## Work task:
Print, exactly as they stand, the lines from the start of the listing to the line containing "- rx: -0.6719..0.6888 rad", inclusive.

## Provided information:

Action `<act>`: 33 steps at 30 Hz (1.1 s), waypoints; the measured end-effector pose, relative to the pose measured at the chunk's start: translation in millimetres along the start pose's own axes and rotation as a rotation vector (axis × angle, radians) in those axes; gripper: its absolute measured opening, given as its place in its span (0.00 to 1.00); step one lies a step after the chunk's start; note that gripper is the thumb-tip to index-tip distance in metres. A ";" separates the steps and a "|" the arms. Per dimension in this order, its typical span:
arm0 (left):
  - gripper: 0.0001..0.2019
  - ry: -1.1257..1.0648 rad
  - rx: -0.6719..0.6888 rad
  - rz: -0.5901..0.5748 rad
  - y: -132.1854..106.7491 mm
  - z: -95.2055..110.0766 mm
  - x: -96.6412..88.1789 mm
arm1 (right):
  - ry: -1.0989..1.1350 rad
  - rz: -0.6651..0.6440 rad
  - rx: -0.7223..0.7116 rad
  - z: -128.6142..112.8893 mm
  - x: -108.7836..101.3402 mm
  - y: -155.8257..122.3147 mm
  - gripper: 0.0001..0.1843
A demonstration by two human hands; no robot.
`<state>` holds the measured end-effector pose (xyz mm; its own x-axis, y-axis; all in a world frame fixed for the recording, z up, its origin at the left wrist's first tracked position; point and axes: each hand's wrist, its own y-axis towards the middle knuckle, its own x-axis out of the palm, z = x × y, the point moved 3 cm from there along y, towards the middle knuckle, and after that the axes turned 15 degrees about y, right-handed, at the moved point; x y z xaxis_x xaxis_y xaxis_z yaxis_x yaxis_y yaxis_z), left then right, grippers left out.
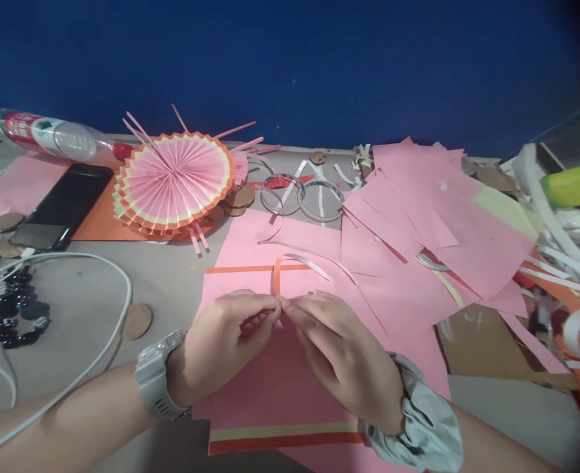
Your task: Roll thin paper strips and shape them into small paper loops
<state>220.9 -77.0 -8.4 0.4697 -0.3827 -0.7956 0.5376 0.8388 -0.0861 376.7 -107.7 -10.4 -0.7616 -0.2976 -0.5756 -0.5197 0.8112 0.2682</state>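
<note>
My left hand (233, 341) and my right hand (341, 351) meet fingertip to fingertip above a sheet of pink paper (265, 387). Both are closed in a pinch at the lower end of a narrow orange paper strip (276, 279), which stands up between them. From the strip's upper end a thin white strip (309, 264) curls off to the right. Exactly which fingertips grip it is hidden. Beyond the hands, an orange band (238, 270) crosses the pink paper; a cream band (280, 433) and a red-orange band line its near edge.
Pleated paper rosettes (176, 177) lie at the back left, near a plastic bottle (73, 138) and a black phone (66, 203) with a white cable (127, 276). Two tape rolls (322, 200) lie behind the paper. Pink sheets (418, 203) pile up right; cardboard discs (136, 320) lie left.
</note>
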 end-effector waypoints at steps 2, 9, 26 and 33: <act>0.09 -0.010 -0.002 0.004 0.5 -0.1 -0.2 | 0.021 0.004 0.005 1.9 -0.2 0.2 0.26; 0.08 -0.021 -0.003 0.007 0.9 -2.5 0.0 | 0.085 0.031 0.081 5.9 -2.5 0.3 0.20; 0.11 -0.303 -0.040 0.022 0.8 -1.7 0.1 | 0.083 0.044 0.005 2.3 -3.2 0.1 0.24; 0.09 -0.275 -0.047 0.025 0.3 -4.5 2.8 | 0.056 0.038 -0.023 2.4 -4.0 0.2 0.26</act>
<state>219.2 -76.0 -13.3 0.6583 -0.4465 -0.6060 0.4932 0.8640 -0.1009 380.5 -105.1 -9.9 -0.8014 -0.2949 -0.5203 -0.4980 0.8108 0.3075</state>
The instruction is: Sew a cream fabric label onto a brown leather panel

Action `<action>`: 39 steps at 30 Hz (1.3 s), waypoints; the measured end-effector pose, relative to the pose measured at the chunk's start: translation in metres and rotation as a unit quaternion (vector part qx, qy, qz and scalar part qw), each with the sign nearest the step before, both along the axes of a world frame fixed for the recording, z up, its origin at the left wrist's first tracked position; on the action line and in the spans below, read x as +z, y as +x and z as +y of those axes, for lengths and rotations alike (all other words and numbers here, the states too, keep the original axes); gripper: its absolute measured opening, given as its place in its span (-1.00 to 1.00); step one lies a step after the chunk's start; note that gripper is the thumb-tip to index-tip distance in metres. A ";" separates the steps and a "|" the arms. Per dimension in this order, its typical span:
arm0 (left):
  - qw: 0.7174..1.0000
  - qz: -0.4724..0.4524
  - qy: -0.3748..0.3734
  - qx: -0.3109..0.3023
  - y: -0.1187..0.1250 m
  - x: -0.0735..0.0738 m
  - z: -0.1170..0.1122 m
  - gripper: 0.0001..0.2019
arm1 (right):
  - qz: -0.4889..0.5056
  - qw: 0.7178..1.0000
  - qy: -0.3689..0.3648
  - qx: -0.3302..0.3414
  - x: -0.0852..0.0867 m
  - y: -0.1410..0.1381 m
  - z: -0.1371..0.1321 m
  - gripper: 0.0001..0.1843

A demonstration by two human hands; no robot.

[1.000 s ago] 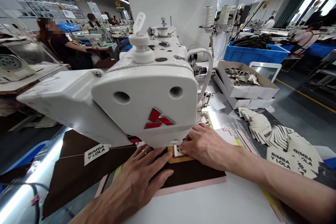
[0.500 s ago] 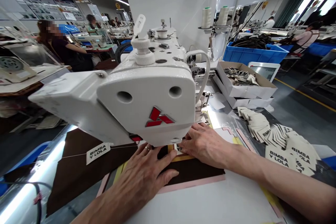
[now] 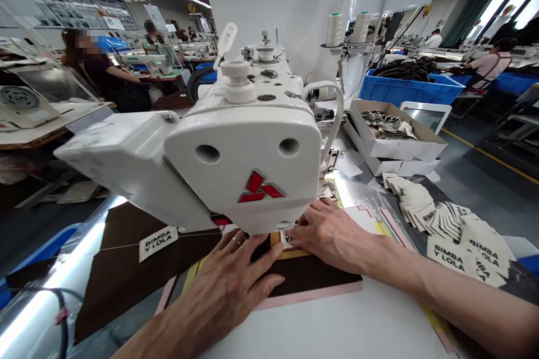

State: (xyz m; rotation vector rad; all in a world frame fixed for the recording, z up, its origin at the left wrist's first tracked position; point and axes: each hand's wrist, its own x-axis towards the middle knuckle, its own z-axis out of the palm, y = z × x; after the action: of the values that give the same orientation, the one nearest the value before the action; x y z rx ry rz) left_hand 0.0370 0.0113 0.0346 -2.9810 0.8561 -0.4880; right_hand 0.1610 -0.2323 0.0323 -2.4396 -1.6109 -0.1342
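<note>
A white Mitsubishi sewing machine head (image 3: 242,162) fills the middle of the view, its needle area hidden behind the head. My left hand (image 3: 227,283) lies flat with spread fingers on a dark brown material panel (image 3: 314,276), which has a pink edge strip (image 3: 309,297). My right hand (image 3: 332,233) rests just right of the machine's foot area, fingertips close to a small cream label (image 3: 288,240) set in a yellow-edged frame. A matching "BIMBA Y LOLA" label (image 3: 158,243) lies on brown material left of the machine, on a thread.
A pile of cream "BIMBA Y LOLA" labels (image 3: 452,233) lies to the right. Behind it stand a cardboard box of dark and white pieces (image 3: 391,129) and a blue crate (image 3: 410,90). Thread cones (image 3: 347,29) stand above. A seated co-worker (image 3: 112,78) is at the far left.
Both hands stay nearly in place on the panel, with the left fingers shifted slightly right. The whole view has drifted slightly, moving the machine rightward in the picture.
</note>
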 end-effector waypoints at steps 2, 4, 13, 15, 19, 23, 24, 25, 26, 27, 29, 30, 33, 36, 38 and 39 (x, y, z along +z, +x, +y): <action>1.000 0.005 -0.015 0.005 0.000 -0.001 0.002 -0.66 | 0.002 1.000 -0.007 0.002 0.000 0.000 0.001 -0.80; 0.999 0.003 -0.032 0.001 0.000 -0.003 0.005 -0.67 | 0.005 1.000 -0.012 0.002 0.001 0.000 0.001 -0.83; 0.995 -0.026 -0.099 -0.020 0.004 -0.010 0.016 -0.75 | 0.008 1.000 -0.015 -0.001 0.005 -0.001 0.001 -0.80; 0.994 -0.024 -0.108 -0.018 0.005 -0.011 0.015 -0.76 | 0.005 1.000 -0.014 0.000 0.005 -0.001 0.001 -0.80; 0.994 -0.022 -0.108 -0.018 0.005 -0.012 0.015 -0.78 | 0.000 1.000 -0.015 -0.001 0.006 -0.001 0.002 -0.76; 0.993 -0.019 -0.113 -0.019 0.005 -0.009 0.013 -0.78 | 0.002 1.000 -0.029 -0.008 0.007 -0.001 0.002 -0.78; 0.993 -0.019 -0.114 -0.020 0.005 -0.008 0.012 -0.78 | 0.002 0.999 -0.032 -0.009 0.007 -0.001 0.002 -0.78; 0.993 -0.020 -0.114 -0.020 0.006 -0.006 0.012 -0.78 | 0.002 0.999 -0.032 -0.009 0.007 -0.001 0.002 -0.77; 0.993 -0.021 -0.114 -0.022 0.006 -0.005 0.011 -0.77 | 0.001 0.999 -0.031 -0.008 0.007 -0.001 0.002 -0.77; 0.993 -0.021 -0.113 -0.023 0.006 -0.004 0.011 -0.77 | 0.000 1.000 -0.030 -0.007 0.007 -0.001 0.002 -0.77; 0.993 -0.021 -0.112 -0.025 0.007 -0.003 0.010 -0.76 | -0.004 1.000 -0.026 -0.005 0.007 -0.001 0.001 -0.78; 0.993 -0.020 -0.111 -0.025 0.007 -0.003 0.010 -0.76 | -0.006 1.000 -0.025 -0.005 0.007 -0.001 0.001 -0.78; 0.994 -0.023 -0.108 -0.029 0.007 -0.003 0.010 -0.76 | -0.007 1.000 -0.027 -0.006 0.009 -0.001 0.001 -0.79; 0.994 -0.027 -0.102 -0.028 0.006 -0.003 0.011 -0.76 | -0.003 1.000 -0.029 -0.006 0.009 -0.001 0.001 -0.77; 0.994 -0.027 -0.102 -0.027 0.006 -0.003 0.011 -0.76 | -0.002 1.000 -0.029 -0.007 0.009 -0.001 0.002 -0.76; 0.994 -0.028 -0.102 -0.030 0.006 -0.003 0.011 -0.76 | -0.003 1.000 -0.029 -0.008 0.009 -0.001 0.002 -0.76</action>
State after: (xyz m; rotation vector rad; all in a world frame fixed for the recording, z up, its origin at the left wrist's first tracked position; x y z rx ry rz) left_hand 0.0435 0.0228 0.0312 -3.1128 0.9476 -0.6989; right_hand 0.1603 -0.2304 0.0412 -2.4986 -1.6191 -0.0991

## Exercise result:
Action `<act>`: 33 steps at 30 Hz (1.1 s), waypoints; the measured end-effector pose, relative to the pose measured at the chunk's start: translation in millimetres along the start pose's own axes and rotation as a rotation vector (axis × angle, radians) in those axes; gripper: its absolute measured opening, given as its place in its span (0.00 to 1.00); step one lies a step after the chunk's start; note that gripper is the thumb-tip to index-tip distance in metres. A ";" separates the steps and a "|" the arms. Per dimension in this order, its typical span:
arm0 (left):
  - gripper: 0.0001..0.2019
  - ry: -1.1257..1.0648 rad
  - rx: -0.6719..0.6888 rad

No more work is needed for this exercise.